R-Script for Mainframe Metric Analysis (Regression\ARIMA) Review
- From: Idgarad <idgarad@xxxxxxxxx>
- Date: Thu, 5 Jun 2008 10:16:33 -0700 (PDT)
I could use some suggestions on a script I am working on for some
basic forecasting of mainframe usage. I am having trouble
understanding and figuring out how to handle additive outliers and
innovative outliers as well as pulse detection and handling (transfer
functions.)
I am attempting to write a rather automatic forecasting tool to help
out some folks with understanding mainframe activity and want to make
it open an usable to others that, like myself have little training in
statistics to make some basic forecasts with some sound statistics
behind it. (Doing this as a learning experience.)

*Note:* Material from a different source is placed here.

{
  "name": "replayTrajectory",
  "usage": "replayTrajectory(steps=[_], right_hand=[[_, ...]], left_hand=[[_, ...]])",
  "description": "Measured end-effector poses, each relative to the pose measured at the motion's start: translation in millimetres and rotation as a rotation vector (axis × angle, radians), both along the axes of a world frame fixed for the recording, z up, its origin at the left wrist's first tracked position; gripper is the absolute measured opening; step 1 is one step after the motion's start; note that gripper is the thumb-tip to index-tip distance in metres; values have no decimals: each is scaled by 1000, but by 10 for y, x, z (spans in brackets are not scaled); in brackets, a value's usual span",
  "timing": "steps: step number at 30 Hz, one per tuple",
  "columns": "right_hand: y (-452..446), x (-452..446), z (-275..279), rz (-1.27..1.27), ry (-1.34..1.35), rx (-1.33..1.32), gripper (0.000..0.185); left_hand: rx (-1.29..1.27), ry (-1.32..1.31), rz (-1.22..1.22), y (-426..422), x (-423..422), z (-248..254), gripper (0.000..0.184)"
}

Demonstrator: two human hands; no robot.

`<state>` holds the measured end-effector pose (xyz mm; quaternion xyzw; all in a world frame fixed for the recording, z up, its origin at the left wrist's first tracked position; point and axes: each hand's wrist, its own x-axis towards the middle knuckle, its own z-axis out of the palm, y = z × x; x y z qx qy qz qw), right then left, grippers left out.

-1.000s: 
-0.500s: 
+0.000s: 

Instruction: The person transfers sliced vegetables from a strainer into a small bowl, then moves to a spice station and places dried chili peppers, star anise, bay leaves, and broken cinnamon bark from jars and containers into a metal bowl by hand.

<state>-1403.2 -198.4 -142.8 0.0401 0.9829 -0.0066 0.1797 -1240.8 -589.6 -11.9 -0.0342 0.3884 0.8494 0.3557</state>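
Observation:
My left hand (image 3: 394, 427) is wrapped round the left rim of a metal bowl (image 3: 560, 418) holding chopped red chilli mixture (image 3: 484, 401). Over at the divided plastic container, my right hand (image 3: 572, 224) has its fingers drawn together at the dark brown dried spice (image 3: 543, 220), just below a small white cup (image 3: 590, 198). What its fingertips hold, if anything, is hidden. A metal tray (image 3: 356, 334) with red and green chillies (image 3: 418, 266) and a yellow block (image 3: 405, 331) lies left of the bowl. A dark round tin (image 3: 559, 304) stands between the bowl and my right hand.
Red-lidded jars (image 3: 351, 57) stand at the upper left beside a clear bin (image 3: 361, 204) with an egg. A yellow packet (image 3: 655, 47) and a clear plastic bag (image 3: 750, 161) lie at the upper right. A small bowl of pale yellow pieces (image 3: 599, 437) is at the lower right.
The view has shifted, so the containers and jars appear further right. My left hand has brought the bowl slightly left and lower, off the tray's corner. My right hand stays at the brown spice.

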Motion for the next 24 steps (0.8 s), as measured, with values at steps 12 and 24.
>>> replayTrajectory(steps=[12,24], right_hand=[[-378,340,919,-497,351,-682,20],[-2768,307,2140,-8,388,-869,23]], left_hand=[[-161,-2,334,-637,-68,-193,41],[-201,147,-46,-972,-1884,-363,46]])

Any comments, criticisms, and suggestions welcome.
Id.
############################
# Mainframe MIPS Analysis
# --------------------------
# Primary Author: Idgarad
#
#
# Known Issues & To Do
# Still Vulnerable to Outliers
# AO and IO handling
# Pulse Detection
############################
############################
# Initial Library Loads
############################
library(RODBC)
library(forecast)
library("geneplotter")
library(forecast)
library(fUtilities)
library(TSA)
require(gplots)
############################
#Define Graph Palette
############################
mypalette=c()
mypalette$background="#FFFFFF"
mypalette$chart="#FFFFFF"
mypalette$forecastRegion="#66CCFF"
mypalette$confidence="#FF9966"
mypalette$limits="#FF0000"
mypalette$major="#000000"
mypalette$minor="#cccccc"
mypalette$actual="#aaaaaa"
mypalette$dp1="#9900FF"
mypalette$dp2="#EEEE00"
mypalette$dp3="#CCFF00"
mypalette$dp4="#00CCFF"
mypalette$dp5="#FF00CC"
############################
# Using the Forecasting Process as defined in
# "Introduction to Time Series Analysis and Forecasting"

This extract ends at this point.